Gimp 2.8 - an important milestone in the road to Gimp 3 - is out. But this post is not about the new single window UI, or about the fact that saving an image is easy for the first time. This post is about the path to get to version 2.8.

Gimp is powerful - not entirely Photoshop powerful - but more than sufficient to handle anything an amateur photography enthusiast might want to throw at it. But overshadowing it's power is a user interface that feels piecemeal and awkward. If I had to summarize it's problems - it would be this: the interface lacks abstraction.

When a programmer builds user interfaces, it is a bit like an engineer trying to sell a product. A programmer knows exactly how piece of functionality works - what the variables are, what the functions do. The user interface reflects that - a list of inputs for the variables, organized into groups of functions. This would be perfect, if the goal of a user was to run the various functions - but when the user comes in to perform a task, the interface begins to get in the way.

A great abstraction bridges the gap between the user task and tool functionality.

And Gimp is taking it's first steps in that direction. Starting with a brutal evaluation of the current state of the interface, the Gimp team is doing what any good built-by-consensus project would. Reach out to the community for ideas.

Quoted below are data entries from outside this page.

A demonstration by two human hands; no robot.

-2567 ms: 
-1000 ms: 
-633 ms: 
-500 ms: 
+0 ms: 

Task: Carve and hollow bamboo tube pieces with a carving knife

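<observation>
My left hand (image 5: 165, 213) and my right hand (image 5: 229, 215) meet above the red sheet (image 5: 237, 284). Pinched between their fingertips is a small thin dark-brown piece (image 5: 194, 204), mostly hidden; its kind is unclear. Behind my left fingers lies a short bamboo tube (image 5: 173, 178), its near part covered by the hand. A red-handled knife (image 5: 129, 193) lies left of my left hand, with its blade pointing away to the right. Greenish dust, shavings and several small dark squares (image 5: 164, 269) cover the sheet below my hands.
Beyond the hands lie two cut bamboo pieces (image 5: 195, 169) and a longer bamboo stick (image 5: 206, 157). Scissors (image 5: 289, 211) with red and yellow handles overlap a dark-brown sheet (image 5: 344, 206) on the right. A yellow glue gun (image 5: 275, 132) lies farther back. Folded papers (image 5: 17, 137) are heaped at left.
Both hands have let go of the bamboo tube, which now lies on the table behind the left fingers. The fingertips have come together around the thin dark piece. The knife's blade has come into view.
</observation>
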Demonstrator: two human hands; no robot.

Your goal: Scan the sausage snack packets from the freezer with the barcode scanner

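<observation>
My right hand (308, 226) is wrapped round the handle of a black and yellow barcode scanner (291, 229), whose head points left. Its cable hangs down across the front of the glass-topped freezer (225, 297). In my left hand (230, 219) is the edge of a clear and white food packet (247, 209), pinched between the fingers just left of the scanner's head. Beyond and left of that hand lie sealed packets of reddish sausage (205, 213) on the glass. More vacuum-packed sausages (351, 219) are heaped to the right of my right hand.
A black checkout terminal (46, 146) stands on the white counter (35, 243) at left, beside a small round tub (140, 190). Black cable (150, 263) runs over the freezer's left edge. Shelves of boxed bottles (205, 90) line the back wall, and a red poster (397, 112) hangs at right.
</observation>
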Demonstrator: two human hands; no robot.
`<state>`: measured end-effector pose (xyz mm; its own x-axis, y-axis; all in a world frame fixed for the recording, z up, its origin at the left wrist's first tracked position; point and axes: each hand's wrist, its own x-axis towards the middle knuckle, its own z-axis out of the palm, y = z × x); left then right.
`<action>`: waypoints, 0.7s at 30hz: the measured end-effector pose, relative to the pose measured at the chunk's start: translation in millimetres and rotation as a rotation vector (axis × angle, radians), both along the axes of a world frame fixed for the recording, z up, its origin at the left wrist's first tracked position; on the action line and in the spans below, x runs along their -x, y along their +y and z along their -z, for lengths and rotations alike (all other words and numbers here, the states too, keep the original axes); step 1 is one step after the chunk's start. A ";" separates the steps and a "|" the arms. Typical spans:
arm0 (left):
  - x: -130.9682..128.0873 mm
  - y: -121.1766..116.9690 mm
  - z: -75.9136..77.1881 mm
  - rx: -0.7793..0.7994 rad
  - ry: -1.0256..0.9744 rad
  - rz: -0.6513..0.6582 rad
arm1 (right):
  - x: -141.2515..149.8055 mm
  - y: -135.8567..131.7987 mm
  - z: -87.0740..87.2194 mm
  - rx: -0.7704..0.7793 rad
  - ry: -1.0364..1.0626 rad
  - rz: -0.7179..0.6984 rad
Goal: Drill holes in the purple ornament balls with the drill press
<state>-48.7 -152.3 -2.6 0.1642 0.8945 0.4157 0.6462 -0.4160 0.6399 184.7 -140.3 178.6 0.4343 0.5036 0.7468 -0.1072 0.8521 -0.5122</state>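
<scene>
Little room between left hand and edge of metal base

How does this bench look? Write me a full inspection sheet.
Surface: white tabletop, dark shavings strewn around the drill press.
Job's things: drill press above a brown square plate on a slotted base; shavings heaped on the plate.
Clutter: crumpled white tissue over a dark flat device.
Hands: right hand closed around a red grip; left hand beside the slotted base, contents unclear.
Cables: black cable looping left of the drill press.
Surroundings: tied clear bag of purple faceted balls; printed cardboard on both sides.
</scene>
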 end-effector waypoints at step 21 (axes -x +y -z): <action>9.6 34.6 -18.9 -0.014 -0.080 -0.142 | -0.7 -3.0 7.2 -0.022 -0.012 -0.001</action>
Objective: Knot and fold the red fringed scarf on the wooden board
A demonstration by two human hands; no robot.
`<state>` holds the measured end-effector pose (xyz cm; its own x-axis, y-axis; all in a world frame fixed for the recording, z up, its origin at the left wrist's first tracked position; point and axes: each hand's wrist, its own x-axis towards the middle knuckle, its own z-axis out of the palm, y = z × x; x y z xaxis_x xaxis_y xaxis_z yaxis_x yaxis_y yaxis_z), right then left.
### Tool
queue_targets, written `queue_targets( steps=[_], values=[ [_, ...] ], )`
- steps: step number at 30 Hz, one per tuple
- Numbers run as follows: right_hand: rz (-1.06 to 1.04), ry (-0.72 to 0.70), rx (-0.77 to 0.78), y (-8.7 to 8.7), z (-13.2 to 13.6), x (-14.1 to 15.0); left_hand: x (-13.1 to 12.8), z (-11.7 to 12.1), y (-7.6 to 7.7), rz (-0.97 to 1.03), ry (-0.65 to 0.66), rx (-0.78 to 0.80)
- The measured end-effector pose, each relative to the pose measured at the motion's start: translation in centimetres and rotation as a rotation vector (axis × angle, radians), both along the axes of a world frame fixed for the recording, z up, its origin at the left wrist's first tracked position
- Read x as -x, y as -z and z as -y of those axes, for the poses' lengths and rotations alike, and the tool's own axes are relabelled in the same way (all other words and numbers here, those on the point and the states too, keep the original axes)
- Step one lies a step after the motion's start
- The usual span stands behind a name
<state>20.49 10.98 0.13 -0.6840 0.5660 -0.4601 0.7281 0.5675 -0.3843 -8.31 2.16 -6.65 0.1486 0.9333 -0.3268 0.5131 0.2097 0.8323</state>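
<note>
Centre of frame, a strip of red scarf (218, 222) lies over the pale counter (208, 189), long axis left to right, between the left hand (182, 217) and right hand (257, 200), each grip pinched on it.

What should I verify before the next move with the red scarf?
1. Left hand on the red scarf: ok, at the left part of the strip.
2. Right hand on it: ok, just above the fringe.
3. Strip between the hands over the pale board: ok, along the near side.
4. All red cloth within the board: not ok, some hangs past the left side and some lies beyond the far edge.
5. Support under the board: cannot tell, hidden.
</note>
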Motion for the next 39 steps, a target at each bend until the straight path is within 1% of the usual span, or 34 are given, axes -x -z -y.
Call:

But there is many a step before Gimp begins to resemble a polished UI. While that in no way means copying the Photoshop interface, but it involves coming up with a way to interact with the user in such a way as to provide capability and not functions. Of taking all available ideas and distill them into a coherent experience. But again, just like consensus might not be the best way to build a program, it might not be the best way to polish an interface. Maybe it just takes singular vision.